Plaintiff asserts claims under the Fair Credit Reporting Act (“FCRA”), 15 U.S.C. § 1681 et seq. ; the Ohio Consumer Sales Practices Act (“OCSPA”), Ohio Revised Code Chapter 1345; the Telephone Consumer Protection Act (“TCPA”), 47 U.S.C. § 227; and the Fair Debt Collections Practice Act (“FDCPA”), 15 U.S.C. § 1692–1692p. GC moves for summary judgment on all Plaintiff's claims against it.
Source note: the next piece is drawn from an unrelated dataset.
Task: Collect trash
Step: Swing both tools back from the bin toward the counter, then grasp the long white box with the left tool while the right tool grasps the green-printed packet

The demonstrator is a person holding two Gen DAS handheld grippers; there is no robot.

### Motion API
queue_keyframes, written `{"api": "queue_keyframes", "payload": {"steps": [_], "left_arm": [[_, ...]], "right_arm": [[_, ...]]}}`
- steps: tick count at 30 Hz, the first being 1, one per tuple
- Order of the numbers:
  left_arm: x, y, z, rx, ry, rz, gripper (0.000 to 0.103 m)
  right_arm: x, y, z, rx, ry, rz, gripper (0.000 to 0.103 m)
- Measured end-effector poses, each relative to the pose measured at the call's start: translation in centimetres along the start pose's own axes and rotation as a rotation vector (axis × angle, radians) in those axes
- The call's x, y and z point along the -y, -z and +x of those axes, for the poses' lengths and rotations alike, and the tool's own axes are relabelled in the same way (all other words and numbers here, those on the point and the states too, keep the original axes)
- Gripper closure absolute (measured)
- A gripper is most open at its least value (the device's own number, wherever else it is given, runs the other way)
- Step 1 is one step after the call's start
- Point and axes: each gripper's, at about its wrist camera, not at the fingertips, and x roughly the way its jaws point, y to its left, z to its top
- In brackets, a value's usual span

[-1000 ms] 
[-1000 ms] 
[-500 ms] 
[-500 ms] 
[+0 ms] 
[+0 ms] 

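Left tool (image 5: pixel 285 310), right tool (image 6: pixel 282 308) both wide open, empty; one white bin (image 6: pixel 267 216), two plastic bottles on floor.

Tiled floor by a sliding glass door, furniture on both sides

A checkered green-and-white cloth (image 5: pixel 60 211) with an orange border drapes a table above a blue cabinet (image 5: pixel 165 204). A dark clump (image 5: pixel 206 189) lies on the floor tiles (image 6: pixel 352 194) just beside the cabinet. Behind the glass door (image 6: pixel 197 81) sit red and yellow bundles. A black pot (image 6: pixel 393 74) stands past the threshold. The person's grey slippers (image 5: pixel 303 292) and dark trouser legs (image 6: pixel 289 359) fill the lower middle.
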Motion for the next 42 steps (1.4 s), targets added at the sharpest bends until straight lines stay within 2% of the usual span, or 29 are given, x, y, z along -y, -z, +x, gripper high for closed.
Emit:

Plaintiff has not presented a response to GC's motion because he had an inguinal hernia on October 8, 2011—two days after the Magistrate Judge denied his motion to stay a decision on this motion for summary judgment pending further discovery. See Order 3, ECF No. 69. On December 9, 2011, Plaintiff moved for an extension of time to respond to all open pleadings, including GC's motion for summary judgment, ECF No. 77. On December 27, 2011, Plaintiff again moved to stay a ruling on GC's motion for summary judgment until discovery was completed, ECF No. 82. On April 3, 2012, the Court granted Plaintiff leave to respond to GC's motion for summary judgment by April 27, 2012, ECF No. 85. Plaintiff has failed to do so.


The Court notes that the certified mail containing the Court's April 3, 2012 Order was returned as undeliverable. The Court, however, then sent the Order regular mail to address on Plaintiff's most recent filing. It is the duty of plaintiffs, even pro se plaintiffs, to keep the Court aware of their current address. Evans v. Metrish, No. 06–cv–13660, 2008 WL 3200002, at *1 (E.D.Mich. Aug.6, 2008). Since Plaintiff has failed to do so, the Court will not further delay deciding the merits of GC's motion.


A. FCRA claims

In Counts 17, 18 and 19, Plaintiff asserts FCRA claims against GC for GC's alleged failure to mark the account in dispute, failure to conduct an investigation into the disputed account, and reporting inaccurate information to the credit bureaus. Defendant argues there is no private right of action for alleged violations of § 1681s–2(a), Plaintiff's allegations do not support a violation of § 1681s–2(b), and Plaintiff has no evidence that GC furnished Plaintiff's account to credit reporting agencies.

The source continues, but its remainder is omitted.